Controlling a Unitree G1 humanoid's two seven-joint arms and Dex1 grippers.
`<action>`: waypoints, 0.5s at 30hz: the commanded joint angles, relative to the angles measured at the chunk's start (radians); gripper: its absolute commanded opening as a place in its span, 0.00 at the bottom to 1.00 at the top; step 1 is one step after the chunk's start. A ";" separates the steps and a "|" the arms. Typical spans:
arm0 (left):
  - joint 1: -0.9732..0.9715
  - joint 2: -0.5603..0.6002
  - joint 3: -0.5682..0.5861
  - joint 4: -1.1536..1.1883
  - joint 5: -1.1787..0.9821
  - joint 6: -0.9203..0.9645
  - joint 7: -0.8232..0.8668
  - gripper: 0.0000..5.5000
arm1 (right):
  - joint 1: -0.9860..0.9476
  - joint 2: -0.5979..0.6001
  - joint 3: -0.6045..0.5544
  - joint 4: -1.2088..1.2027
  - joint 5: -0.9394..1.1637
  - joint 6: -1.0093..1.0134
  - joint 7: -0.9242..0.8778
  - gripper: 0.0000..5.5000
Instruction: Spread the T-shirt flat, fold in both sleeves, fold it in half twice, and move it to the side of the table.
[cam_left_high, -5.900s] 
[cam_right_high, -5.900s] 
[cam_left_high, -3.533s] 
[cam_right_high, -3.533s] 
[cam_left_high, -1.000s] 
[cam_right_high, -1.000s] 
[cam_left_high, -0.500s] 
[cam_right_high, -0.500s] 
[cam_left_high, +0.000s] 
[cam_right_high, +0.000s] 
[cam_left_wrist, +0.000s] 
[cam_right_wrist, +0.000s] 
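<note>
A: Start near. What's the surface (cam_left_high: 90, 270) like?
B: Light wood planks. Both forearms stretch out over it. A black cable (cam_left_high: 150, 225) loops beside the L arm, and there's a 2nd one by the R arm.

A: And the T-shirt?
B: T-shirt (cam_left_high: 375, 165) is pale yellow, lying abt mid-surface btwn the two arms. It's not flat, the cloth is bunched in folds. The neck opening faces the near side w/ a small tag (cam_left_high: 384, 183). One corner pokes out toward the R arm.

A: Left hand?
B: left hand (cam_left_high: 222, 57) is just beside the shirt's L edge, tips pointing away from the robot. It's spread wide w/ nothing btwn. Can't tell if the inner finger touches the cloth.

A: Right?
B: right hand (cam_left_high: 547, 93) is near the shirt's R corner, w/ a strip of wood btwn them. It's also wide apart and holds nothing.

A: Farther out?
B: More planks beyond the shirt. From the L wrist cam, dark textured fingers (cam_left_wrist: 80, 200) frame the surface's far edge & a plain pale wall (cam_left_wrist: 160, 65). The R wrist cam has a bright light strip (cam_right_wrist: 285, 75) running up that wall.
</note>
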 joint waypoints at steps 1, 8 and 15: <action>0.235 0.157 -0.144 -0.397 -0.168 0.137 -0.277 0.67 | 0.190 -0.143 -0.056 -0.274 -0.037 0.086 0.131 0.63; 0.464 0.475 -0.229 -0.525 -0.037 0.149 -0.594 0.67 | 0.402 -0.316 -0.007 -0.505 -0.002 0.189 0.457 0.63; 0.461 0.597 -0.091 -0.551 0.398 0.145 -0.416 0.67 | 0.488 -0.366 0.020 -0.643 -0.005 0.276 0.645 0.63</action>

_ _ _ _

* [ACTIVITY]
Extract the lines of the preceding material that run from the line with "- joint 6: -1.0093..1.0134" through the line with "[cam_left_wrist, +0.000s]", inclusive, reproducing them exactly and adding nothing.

* [RESPONSE AREA]
  - joint 6: -1.0093..1.0134
  - joint 7: -0.9242..0.8778
  - gripper: 0.0000..5.5000
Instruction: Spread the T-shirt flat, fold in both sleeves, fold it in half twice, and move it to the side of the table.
[cam_left_high, -5.900s] 
[cam_right_high, -5.900s] 
[cam_left_high, -3.533s] 
[cam_right_high, -3.533s] 
[cam_left_high, -1.000s] 
[cam_right_high, -1.000s] 
[cam_left_high, -0.500s] 
[cam_right_high, -0.500s] 
[cam_left_high, +0.000s] 
[cam_right_high, +0.000s] 
[cam_left_wrist, +0.000s] 

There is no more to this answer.